Genesis_PotiniIn “Das Talent des Genesis Potini” aus Neuseeland wartet eine schauspielerisch gar noch größere Leistung: Cliff Curtis spielt in einer perfektion Mischung aus Feingefühl und Authenzität die Rolle eines manisch-depressiven Psychiatriepatienten. Die Ärzte sind überzeugt, Genesis Potini, ein ehemliges maorisches Schachgenie mit Spitznamen Dark Horse, werde kaum in der Lage sein, für sich selbst zu sorgen. Also bittet er seinen älteren Bruder Ariki (Wayne Kapi), ihn bei sich aufzunehmen, um raus aus der Klinik zu dürfen. Mit Widerwillen nimmt sich Ariki, der eine kriminelle Biker-Gang leitet, in die auch sein bald 15jähriger Sohn aufgenommen werden soll, seiner an. Als sich somit auch Onkel und Neffe näher kommen, setzt Ariki seinen Bruder mit sanftem Druck vor die Tür. Sehr bald findet Genesis, der zumindest froh ist nicht wieder direkt in die Klinik zu müssen, seine Bestimmung bei einem örtlichen Schachclub. Dort ging es bisher aber weniger um den Sport an sich, denn darum, Kindern und Jugendlichen aus armen Verhältnissen überhaupt ein wenig Ablekung zu bieten. Mit seinem persönlichen Traum, die Kids ins Finale der Junioren-Meisterschaften nach Auckland zu bringen, steckt Genesis sein Umfeld aber recht schnell an. Als dort auch sein Neffe – heimlich, hinter dem Rücken seines Vaters – mitmachen will, wird die Lage kritisch…

“Das Talent des Genesis Potini” von Regisseur James Napier Robertson basiert auf der wahren Lebensgeschichte eines ehemaligen maorischen Schach-Champions – Genesis Potini (1963-2011) war Blitzschachmeister. Von Anfang bis Ende eine sehr emotionale, sehr gut gespielte Geschichte über zwischenmenschliche Beziehungen, über Verantwortung, Mut, Hoffnung und Ausgrenzung von ethnischen Minderheiten. Und last but not least ist der Film eine schöne Verbeugung vor dem Schachspiel an und für sich – mit vielen kleinen Erzählungen und Erlebnissen, die tatsächlich auch geeignet sind, Berührungsängste mit dem “Spiel der Könige” zu überwinden.

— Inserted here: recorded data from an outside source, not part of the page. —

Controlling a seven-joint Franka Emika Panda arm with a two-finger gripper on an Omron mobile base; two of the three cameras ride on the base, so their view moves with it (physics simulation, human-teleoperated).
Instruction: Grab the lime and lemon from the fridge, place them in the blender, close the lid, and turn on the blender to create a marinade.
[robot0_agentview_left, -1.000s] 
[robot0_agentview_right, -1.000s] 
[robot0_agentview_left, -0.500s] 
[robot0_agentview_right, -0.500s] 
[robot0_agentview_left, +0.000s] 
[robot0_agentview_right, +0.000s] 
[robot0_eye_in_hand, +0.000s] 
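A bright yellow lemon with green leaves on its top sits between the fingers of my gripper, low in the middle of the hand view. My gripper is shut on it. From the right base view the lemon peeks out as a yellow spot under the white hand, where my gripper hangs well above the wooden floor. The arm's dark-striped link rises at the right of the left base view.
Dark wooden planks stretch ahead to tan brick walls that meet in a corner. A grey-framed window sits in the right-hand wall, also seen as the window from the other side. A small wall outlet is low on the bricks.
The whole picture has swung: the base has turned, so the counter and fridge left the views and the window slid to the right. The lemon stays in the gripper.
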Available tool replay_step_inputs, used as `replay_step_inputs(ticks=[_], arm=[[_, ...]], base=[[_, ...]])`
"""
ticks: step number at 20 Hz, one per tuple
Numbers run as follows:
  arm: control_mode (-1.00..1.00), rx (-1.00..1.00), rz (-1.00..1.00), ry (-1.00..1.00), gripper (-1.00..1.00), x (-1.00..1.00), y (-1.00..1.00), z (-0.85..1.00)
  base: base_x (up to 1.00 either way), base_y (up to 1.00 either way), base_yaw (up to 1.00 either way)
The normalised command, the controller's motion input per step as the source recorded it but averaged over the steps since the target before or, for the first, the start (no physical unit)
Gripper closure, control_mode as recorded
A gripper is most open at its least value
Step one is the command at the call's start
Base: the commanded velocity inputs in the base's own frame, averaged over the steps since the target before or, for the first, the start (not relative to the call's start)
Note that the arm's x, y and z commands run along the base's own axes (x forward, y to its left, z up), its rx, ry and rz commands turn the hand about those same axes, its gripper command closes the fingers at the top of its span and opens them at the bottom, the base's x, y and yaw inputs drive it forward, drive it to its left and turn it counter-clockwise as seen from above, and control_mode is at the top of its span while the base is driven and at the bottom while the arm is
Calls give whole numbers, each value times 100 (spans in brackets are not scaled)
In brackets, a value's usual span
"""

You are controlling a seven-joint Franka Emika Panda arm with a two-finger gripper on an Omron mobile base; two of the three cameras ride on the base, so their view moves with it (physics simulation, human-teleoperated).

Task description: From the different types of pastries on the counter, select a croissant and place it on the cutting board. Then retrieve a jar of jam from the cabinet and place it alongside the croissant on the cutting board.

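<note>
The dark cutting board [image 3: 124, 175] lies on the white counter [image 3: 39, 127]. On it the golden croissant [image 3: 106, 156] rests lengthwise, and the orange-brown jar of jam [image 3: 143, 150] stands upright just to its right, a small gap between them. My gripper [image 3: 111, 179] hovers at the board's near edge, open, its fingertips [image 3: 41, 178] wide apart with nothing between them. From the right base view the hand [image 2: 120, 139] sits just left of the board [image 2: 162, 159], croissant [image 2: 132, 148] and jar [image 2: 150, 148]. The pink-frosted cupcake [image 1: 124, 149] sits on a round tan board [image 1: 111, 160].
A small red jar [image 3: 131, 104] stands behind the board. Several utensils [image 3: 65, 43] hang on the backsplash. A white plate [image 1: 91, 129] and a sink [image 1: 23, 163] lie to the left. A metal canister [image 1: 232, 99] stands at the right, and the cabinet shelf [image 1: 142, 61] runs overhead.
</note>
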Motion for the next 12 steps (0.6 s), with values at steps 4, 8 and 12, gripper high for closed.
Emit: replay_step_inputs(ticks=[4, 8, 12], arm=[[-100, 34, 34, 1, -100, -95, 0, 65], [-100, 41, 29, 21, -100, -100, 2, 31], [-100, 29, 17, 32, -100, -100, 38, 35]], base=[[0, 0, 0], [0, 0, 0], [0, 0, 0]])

Wer Dustin Hoffman dereinst als Rainman gut fand, muss den Hauptdarsteller hier vergöttern!

Miss-Hokusai
Es war in der Geschichte oft so, dass talentierte Frauen, ob in der Wissenschaft oder in der Kunst, anonym blieben, während ihre Ehemänner oder Väter groß gefeiert wurden. Einen solchen Fall greift der japanische Animationsfilm “Miss Hokusai” auf und erzählt auf Grundlage des Mangas “Sarusuberi” (von Hinako Sugiura) über eine junge Frau in Edo, später Tokio, dessen Vater Katsushika Hokusai (~1760-1849) mit seinen Werken europäische Künstler wie van Gogh oder Monet beeinflusste und den Japonismus in Westen den Weg bereitete. Dabei war es wohl eben die Tochter, nicht minder talentiert, die ihren Vater bei seinen Aufträgen nicht nur unterstützte sondern oftmals an seiner Stelle gewirkt haben soll.

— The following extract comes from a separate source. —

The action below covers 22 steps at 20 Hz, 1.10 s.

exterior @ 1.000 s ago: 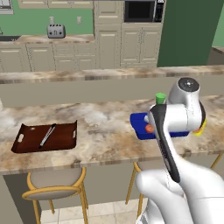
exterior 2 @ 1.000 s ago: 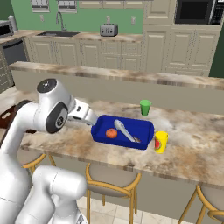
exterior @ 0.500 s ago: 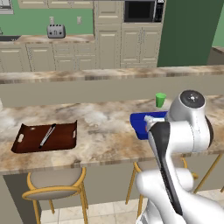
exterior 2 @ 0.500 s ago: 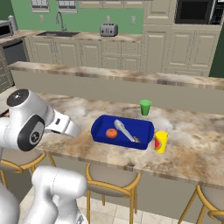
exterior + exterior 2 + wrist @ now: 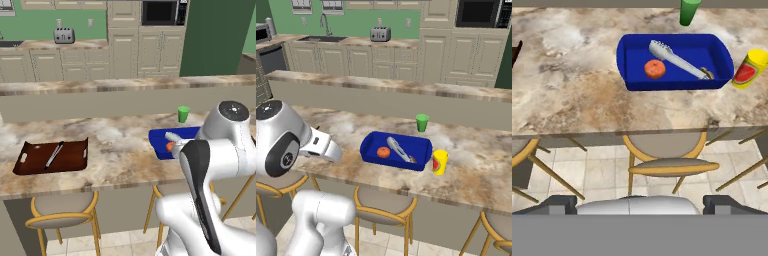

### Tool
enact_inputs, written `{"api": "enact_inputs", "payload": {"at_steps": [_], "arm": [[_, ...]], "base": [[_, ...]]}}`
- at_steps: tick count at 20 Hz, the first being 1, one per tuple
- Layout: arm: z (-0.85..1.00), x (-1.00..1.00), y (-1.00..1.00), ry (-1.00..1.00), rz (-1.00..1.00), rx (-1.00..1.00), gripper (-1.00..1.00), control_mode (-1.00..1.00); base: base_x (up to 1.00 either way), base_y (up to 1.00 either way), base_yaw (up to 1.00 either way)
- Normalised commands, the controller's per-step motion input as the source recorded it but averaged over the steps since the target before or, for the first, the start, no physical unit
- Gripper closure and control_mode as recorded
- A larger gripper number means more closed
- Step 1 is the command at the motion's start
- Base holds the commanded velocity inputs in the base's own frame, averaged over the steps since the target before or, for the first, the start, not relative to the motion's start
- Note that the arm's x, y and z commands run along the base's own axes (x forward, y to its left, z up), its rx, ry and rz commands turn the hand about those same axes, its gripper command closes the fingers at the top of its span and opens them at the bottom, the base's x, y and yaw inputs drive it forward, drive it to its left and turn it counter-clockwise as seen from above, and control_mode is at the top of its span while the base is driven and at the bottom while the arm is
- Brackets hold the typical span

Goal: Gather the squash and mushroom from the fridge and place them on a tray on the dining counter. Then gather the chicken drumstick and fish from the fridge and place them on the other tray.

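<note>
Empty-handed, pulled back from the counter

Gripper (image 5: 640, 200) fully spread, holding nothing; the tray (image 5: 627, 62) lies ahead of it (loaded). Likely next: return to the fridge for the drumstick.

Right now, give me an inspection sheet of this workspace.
Surface: dining counter, marbled stone top, raised back ledge.
Job's things: blue tray holds an orange round item and a pale long item; brown tray holds a slim fish.
Clutter: green cup behind the blue tray; yellow cup beside it.
Grippers: gripper open, empty, drawn back off the counter edge.
Cables: nothing seen.
Surroundings: stools under the counter; toaster, sink, microwave, cabinets behind.
</note>
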Motion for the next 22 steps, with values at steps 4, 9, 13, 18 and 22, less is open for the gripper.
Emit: {"api": "enact_inputs", "payload": {"at_steps": [4,9,13,18,22], "arm": [[0.0,-0.02,0.0,-0.02,0.0,0.0,-1.0,-1.0],[0.0,-0.11,0.02,-0.03,0.0,0.0,-1.0,1.0],[0.0,0.0,0.0,0.0,0.0,0.0,-1.0,1.0],[0.0,0.0,0.0,0.0,0.0,0.0,-1.0,1.0],[0.0,0.0,0.0,0.0,0.0,0.0,-1.0,1.0]], "base": [[0.0,0.0,0.0],[-0.27,0.33,0.0],[-0.24,0.97,0.0],[-0.19,1.0,0.0],[-0.35,1.0,0.03]]}}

“Miss Hokusai” spielt 1814 in Edo, als ihr Vater noch nicht sein späteres Pseudonym Hokusai trägt, vielmehr als Tetsuzo bekannt ist. Der Maler lebt, obwohl er sich Besseres leisten kann, zusammen mit seiner 23jährigen Tochter O-Ei – sie wird hier als genauso starsinnig wie er portraitiert – in einer zugemüllten Atelierwohnung. Sie assistiert ihm, übernimmt teils seine Aufträge, sorgt sich um ihre kleine todkranke Schwester und hat auch gelegentlich Liebeskummer. Um erotische Zeichnungen realitätsnah darzustellen, versucht sie vergeblich entsprechende Erfahrungen zu sammeln…

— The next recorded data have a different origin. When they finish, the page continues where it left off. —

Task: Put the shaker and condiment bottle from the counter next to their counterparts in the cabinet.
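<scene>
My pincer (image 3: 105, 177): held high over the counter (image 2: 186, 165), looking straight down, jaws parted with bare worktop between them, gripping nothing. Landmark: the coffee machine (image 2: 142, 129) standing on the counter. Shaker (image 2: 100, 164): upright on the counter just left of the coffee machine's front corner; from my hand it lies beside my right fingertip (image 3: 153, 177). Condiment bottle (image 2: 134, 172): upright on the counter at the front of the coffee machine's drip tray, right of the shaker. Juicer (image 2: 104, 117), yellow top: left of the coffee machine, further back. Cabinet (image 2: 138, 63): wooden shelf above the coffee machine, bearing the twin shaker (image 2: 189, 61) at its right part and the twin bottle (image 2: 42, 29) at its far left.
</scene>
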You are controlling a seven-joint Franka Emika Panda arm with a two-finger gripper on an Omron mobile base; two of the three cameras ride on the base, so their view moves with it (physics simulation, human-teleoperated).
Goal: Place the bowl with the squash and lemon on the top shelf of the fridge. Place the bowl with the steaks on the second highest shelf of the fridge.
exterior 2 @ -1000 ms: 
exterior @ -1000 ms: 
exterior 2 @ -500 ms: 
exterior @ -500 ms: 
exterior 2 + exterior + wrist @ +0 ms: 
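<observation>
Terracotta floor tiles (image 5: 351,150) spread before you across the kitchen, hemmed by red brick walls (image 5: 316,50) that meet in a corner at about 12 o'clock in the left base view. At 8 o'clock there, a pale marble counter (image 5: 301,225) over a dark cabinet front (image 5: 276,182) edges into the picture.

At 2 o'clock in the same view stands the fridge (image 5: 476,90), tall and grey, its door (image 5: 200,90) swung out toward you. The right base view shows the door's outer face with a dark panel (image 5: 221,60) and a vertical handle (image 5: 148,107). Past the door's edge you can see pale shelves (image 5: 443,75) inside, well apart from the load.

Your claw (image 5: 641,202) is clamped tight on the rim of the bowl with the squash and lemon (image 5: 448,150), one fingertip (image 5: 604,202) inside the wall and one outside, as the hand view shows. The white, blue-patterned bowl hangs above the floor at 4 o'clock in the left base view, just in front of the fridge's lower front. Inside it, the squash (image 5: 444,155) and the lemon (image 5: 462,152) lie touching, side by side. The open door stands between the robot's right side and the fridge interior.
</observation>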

Die zu Recht preisgekrönte Animation von Keiichi Hara entführt in eine – wäre nicht hier und da eine recht moderne Musikuntermalung – in jeder Hinsicht weit entfernt wirkende Welt von Händlern, Fischern, Samurais, Prostituierten, Bauern, Adeligen und Künstlern. Sie zitiert viele bekannte japanischen Werke, natürlich auch von Hokusai wie zum Beispiel „Die große Welle von Kanagawa“.